No meu caso, costumo dizer que sou branco por fora e preto por dentro. Vou então alterar e substituir o preto por negro. Pouco importa se, na Angola profunda, o sentimento é de que os negros são os que estão no poder e que os pretos são os que continuam nas lavras à procura de mandioca para alimentar os filhos famintos. Se calhar deveríamos abolir do dicionário a palavra preto, explicando aos pretos das lavras que eles são também negros. Mas acrescentando que uns são mais negros do que outros.
Orlando Castro
A mulher foi convidada porque, supostamente, é competente, não porque é preta. Focar esse ponto vezes sem conta aludindo a um nebuloso fantasma preconceituoso e chamando ao barulho um trauma pós-colonial que Angola tem e teima em não resolver, é racismo na sua forma mais pura. Só não vê quem não quer.
Caro JC e JG
Aceito a legitimidade de vossas preocupações . Estamos numa revolução de conceitos. Se Francisca Van Dunem fosse negra seria complexada e não se esmeraria academica e profissionalmente. Ela assume a sua plenitude e com isso faz do marido um incentivo e não se colocou a reboque da sua notariedade, tão pouco optou por abraçar as mordomias que o regime negro de Angola lhe concederia para branquear o assassinato do seu irmão. Ele optou por trilhar, na adversidade, mas com dignidade o seu chão. Abraçou Portugal, que a adoptou na cidadania do seu ser e forjou-se como profissional portuguesa que é pese ter nascido em Angola.

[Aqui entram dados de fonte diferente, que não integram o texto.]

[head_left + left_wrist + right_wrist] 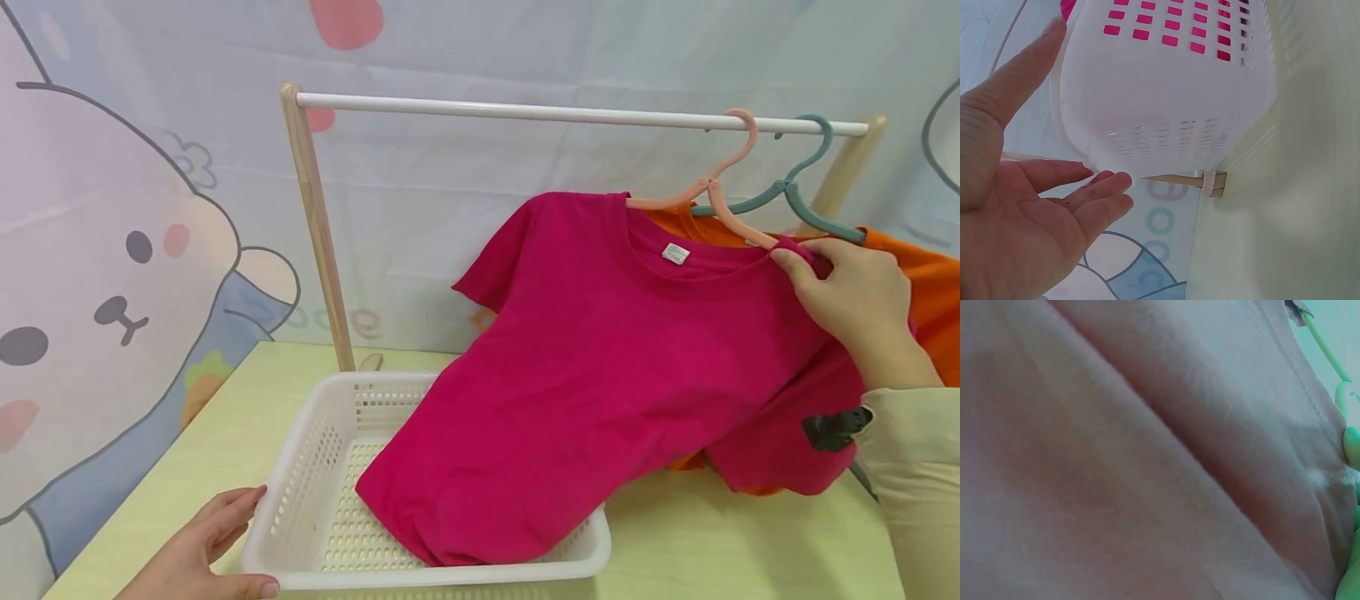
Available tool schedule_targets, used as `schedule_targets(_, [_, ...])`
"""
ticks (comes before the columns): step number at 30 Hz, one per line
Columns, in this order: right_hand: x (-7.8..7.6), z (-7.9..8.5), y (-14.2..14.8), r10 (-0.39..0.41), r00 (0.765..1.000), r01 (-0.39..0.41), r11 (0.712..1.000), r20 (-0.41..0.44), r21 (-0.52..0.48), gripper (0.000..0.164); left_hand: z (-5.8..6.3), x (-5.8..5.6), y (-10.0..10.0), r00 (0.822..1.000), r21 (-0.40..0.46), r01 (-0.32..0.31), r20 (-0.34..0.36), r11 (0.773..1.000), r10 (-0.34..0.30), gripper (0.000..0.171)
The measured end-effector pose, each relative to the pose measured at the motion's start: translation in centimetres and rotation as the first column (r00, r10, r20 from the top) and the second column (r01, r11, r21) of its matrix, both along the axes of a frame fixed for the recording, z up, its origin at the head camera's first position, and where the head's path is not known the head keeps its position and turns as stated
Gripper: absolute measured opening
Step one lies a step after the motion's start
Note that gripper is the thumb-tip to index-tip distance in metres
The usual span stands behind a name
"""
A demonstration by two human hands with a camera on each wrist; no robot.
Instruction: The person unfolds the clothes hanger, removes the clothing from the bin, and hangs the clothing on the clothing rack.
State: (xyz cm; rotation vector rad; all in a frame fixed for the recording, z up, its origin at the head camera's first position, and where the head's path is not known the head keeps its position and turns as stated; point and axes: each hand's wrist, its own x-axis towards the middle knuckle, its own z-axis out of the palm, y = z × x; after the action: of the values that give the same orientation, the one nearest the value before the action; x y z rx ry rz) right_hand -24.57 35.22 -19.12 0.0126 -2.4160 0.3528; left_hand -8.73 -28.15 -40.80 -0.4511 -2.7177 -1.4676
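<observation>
A magenta T-shirt (600, 350) hangs from a peach clothes hanger (723, 196), its lower part draped into a white plastic basket (300, 467). My right hand (855, 287) pinches the shirt's shoulder by the neckline, at the hanger's right end. Close-up fabric (1147, 456) fills most of the right wrist view, washed out in colour, with fingertips at the right edge. My left hand (206, 550) is at the basket's near left corner, fingers along the side and thumb by the front rim. In the left wrist view its fingers look extended, fingertips right at the basket.
A rack with a white rail (510, 111) and wooden posts (318, 225) stands behind the basket. An orange T-shirt (933, 300) hangs behind on a teal hanger (821, 217). Everything stands on a pale yellow table (247, 400), before a cartoon-printed cloth (465, 50).
</observation>
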Motion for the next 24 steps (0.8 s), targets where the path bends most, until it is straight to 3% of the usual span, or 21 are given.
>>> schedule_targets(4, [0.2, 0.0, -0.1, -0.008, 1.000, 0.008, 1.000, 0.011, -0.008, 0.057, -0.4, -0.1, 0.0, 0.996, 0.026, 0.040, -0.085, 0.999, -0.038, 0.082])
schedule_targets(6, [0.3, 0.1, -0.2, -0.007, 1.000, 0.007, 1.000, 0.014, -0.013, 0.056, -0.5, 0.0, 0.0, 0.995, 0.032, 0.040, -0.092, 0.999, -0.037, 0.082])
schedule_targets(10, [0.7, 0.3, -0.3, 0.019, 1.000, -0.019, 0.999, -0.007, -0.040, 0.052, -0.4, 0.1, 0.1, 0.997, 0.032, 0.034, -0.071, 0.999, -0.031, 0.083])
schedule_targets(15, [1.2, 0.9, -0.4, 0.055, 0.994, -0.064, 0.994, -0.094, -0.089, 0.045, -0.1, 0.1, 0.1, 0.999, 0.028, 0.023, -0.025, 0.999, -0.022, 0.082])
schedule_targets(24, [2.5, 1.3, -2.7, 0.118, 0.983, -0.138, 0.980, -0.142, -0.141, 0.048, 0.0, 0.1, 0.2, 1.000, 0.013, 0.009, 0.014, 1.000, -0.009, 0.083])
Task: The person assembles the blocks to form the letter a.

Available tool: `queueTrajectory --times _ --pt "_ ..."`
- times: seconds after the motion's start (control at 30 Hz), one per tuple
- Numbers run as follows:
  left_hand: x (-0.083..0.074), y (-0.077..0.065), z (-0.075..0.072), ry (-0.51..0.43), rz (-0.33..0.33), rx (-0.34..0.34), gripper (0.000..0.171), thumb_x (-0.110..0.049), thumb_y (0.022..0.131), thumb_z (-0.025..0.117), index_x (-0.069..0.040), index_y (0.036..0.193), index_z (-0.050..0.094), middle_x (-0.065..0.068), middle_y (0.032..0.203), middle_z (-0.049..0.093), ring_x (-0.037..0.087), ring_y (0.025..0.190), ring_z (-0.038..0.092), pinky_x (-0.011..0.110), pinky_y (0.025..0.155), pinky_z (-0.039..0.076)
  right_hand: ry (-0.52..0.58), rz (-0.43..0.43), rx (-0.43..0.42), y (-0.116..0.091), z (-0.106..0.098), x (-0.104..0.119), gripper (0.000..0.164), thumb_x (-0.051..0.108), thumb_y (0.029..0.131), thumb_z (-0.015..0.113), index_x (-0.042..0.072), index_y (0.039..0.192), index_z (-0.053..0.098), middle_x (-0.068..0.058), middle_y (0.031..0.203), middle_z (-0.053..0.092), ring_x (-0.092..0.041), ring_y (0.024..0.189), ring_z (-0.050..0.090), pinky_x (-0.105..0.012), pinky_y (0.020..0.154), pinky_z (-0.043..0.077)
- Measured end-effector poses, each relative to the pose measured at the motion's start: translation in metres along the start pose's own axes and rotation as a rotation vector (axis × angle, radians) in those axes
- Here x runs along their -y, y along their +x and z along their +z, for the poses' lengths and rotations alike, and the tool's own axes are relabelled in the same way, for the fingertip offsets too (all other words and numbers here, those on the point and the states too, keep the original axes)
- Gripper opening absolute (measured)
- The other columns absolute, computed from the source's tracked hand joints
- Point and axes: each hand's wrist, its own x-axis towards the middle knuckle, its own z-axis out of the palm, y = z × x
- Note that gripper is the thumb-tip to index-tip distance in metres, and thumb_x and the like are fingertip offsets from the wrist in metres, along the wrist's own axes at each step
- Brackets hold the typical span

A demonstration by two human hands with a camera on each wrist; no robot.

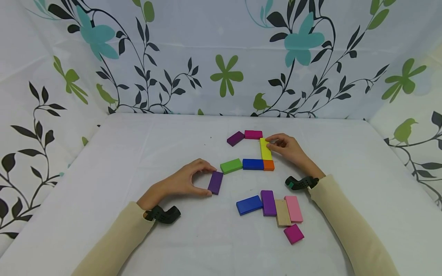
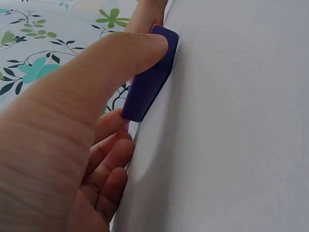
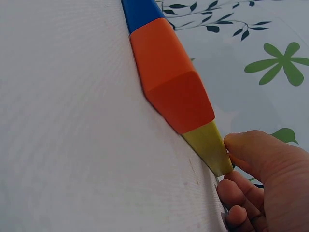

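My left hand (image 1: 188, 178) pinches a purple block (image 1: 215, 183) between thumb and fingers, the block's top corner close to the green block (image 1: 231, 166). In the left wrist view the thumb lies over one end of that purple block (image 2: 148, 89). My right hand (image 1: 289, 150) pinches the upper end of a yellow block (image 1: 265, 150); the right wrist view shows thumb and fingers at its far end. An orange block (image 1: 268, 165) adjoins the yellow one's lower end, with a blue block (image 1: 253, 164) to its left. A magenta block (image 1: 253, 134) and a dark purple block (image 1: 235, 138) lie beyond.
Nearer me on the white table (image 1: 193, 245) is a loose cluster: a blue block (image 1: 249, 205), a purple block (image 1: 268, 203), a tan block (image 1: 283, 213), a pink block (image 1: 294, 209) and a magenta block (image 1: 294, 234). A patterned curtain (image 1: 186, 34) hangs behind the table.
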Motion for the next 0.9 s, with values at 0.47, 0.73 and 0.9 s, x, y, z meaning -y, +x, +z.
queueTrajectory --times 0.47,0.73,0.9 --pt "-0.0001 0.0010 0.0024 0.028 0.008 -0.037 0.062 -0.030 0.074 0.086 -0.014 0.127 0.059 -0.001 0.123 0.054 0.014 0.110 0.050 0.036 0.099 0.041 0.001 -0.005 0.001 -0.0003 -0.0004 0.0011 0.037 0.029 0.094 0.067 0.009 0.125 0.064 -0.013 0.118 0.057 -0.025 0.093 0.048 -0.029 0.076 0.040" --pt "-0.0005 0.0010 0.0031 0.022 0.002 -0.037 0.063 -0.030 0.074 0.086 -0.013 0.127 0.059 -0.001 0.123 0.054 0.015 0.110 0.049 0.038 0.100 0.040 -0.003 0.003 0.002 0.0001 -0.0002 0.0012 0.038 0.030 0.094 0.066 0.009 0.125 0.064 -0.013 0.118 0.057 -0.025 0.094 0.047 -0.030 0.077 0.040" --pt "0.0004 0.0013 0.0038 0.030 0.001 -0.033 0.063 -0.031 0.074 0.086 -0.015 0.128 0.058 -0.002 0.123 0.054 0.013 0.110 0.049 0.036 0.100 0.041 -0.006 0.003 0.001 0.0001 -0.0002 0.0009 0.038 0.029 0.094 0.066 0.009 0.126 0.064 -0.013 0.118 0.057 -0.025 0.094 0.047 -0.030 0.077 0.040"
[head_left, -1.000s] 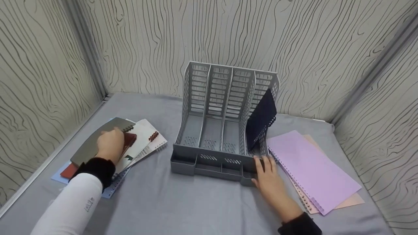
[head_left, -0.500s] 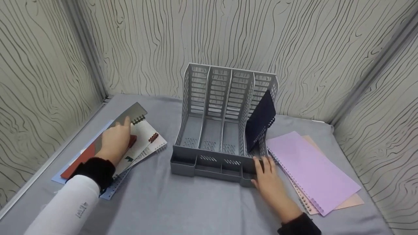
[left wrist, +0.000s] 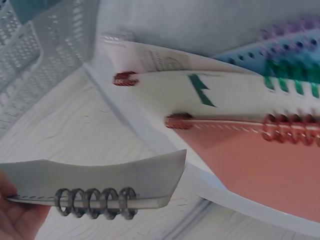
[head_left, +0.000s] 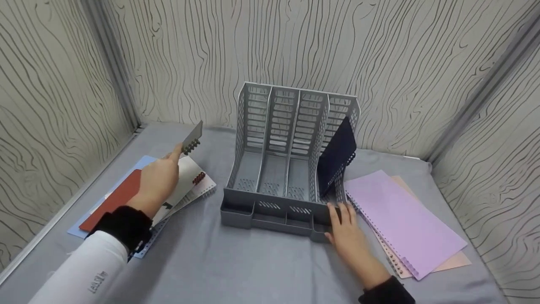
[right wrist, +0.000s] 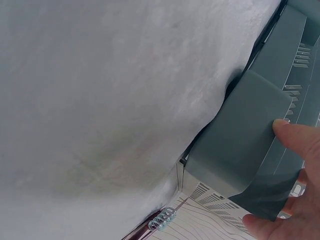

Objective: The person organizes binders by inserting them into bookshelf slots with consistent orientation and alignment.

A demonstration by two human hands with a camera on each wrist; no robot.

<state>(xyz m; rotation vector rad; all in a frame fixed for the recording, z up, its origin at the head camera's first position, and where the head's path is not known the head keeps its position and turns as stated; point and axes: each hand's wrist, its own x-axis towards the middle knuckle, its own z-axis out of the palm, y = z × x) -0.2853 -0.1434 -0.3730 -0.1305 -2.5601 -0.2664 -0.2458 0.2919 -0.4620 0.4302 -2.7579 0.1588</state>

Caros JC e JG se Chica estivesse em Angola com a independência, competência e isenção que norteia nos seus actos, acreditem, os negros no poder, já a tinha, complexadamente, prendido, torturado e assassinado, como fizeram com seu irmão, José Van Dunem e cunhada Sitta Valles e agora prendem os jovens por lerem um livro sobre ditadura e absolvem um assassino, que matou um jovem que estava a colar cartazes do seu partido a CASA CE. Pois aqui a expressão não é por ser chique, mas sociologicamente, realista e contextual. No mais, sofismas não se discutem.